OHDSI Home | Forums | Wiki | Github

Broadsea installation using BigQuery

Hi,

I am wondering if someone has been able to get a Broadsea installation up and running, using BigQuery? We are struggling to get this to work. At the moment we have Broadsea running on a Google Cloud Compute Instance VM. Atlas is working fine, and we added the BigQuery connection details in the source and source_daimon tables.

-- OHDSI CDM source
INSERT INTO webapi.source( source_id, source_name, source_key, source_connection, source_dialect, is_cache_enabled)
VALUES (2, 'My CDM', 'my_cdm',
  'jdbc:bigquery://http s://www.googleapis.com/bigquery/v2:443;ProjectId=<project_id>;OAuthType=0;OAuthServiceAcctEmail=<service_account>;OAuthPvtKeyPath=<service_account_key.json>;', 'bigquery', 't');

-- CDM daimon
INSERT INTO webapi.source_daimon( source_daimon_id, source_id, daimon_type, table_qualifier, priority) VALUES (4, 2, 0, 'my_cdm', 0);

-- VOCABULARY daimon
INSERT INTO webapi.source_daimon( source_daimon_id, source_id, daimon_type, table_qualifier, priority) VALUES (5, 2, 1, 'my_cdm', 10);

-- RESULTS daimon
INSERT INTO webapi.source_daimon( source_daimon_id, source_id, daimon_type, table_qualifier, priority) VALUES (6, 2, 2, 'results', 0);

-- TEMP daimon
INSERT INTO webapi.source_daimon( source_daimon_id, source_id, daimon_type, table_qualifier, priority) VALUES (7, 2, 5, 'temp', 0);

According to the Google Documentation (ODBC and JDBC drivers for BigQuery  |  Google Cloud) we used the Simba BigQuery JDBC connector: http s://storage.googleapis.com/simba-bq-release/jdbc/Simba%20Google%20BigQuery%20JDBC%20Connector%20Install%20and%20Configuration%20Guide-1.3.2.1003.pdf. The connection string for authentication with a service account is in the webapi.source table, and the JDBC driver .jar files are saved in the same folder as the docker-compose.yml, as described in the Broadsea README.
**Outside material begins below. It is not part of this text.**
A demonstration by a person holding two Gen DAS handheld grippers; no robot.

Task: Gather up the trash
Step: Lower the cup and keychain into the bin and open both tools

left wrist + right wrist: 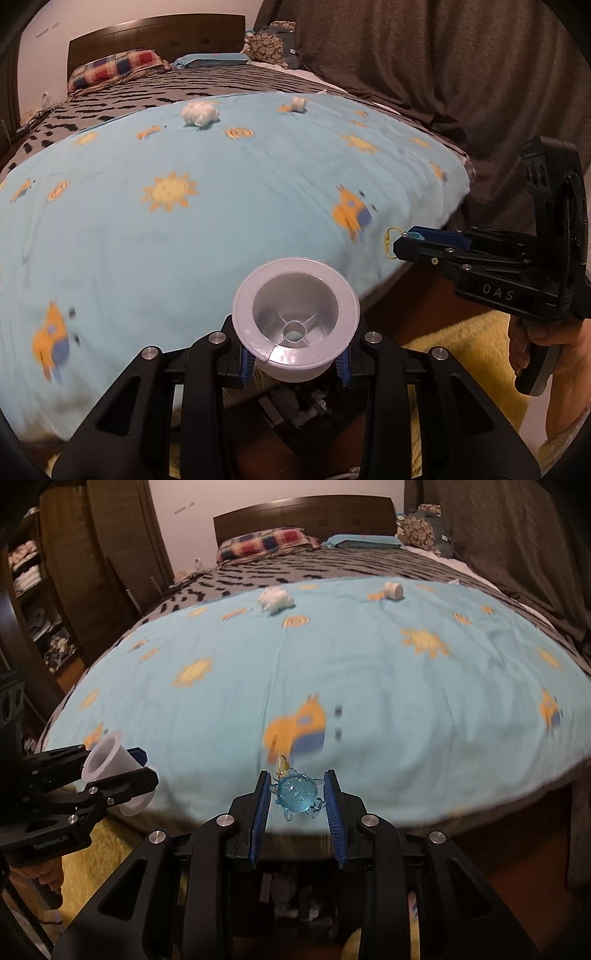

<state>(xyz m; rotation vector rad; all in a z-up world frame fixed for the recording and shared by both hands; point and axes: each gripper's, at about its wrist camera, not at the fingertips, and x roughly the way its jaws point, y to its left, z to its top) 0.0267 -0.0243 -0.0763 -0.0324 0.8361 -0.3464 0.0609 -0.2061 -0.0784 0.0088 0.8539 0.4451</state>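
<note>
My left gripper (295, 363) is shut on a white plastic spool (295, 317), its hollow end facing the camera; the spool (110, 766) and left gripper (122, 771) also show at the left of the right wrist view. My right gripper (297, 797) is shut on a clear blue turtle keychain (297, 794) with a gold clasp; the right gripper (400, 245) appears at the right of the left wrist view, over the bed's edge. On the light blue blanket (221, 221) far off lie a white crumpled tissue (199, 114) and a small white roll (298, 104).
The blanket (369, 683) covers a bed with a patterned grey sheet (295, 565), plaid pillow (269, 542) and dark headboard. A brown curtain (424, 55) hangs on the right. A yellow rug (461, 339) lies on the floor. Wooden shelves (37, 590) stand left.
</note>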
We were able to successfully run the docker-compose file, and our BigQuery source appears in data sources, but the data is not shown. When we then access the docker logs of the WebAPI, we see the following error message: org.springframework.jdbc.CannotGetJdbcConnectionException: Could not get JDBC Connection; nested exception is java.sql.SQLException: No suitable driver found for jdbc:bigquery://http s://www.googleapis.com/bigquery/v2:443;...

Since we were not able to fix the JDBC connection error, we then decided to build the WebAPI Dockerfile from scratch, using the webapi-bigquery profile: docker build -t broadsea-webapi-bigquery --build-arg MAVEN_PROFILE=webapi-bigquery .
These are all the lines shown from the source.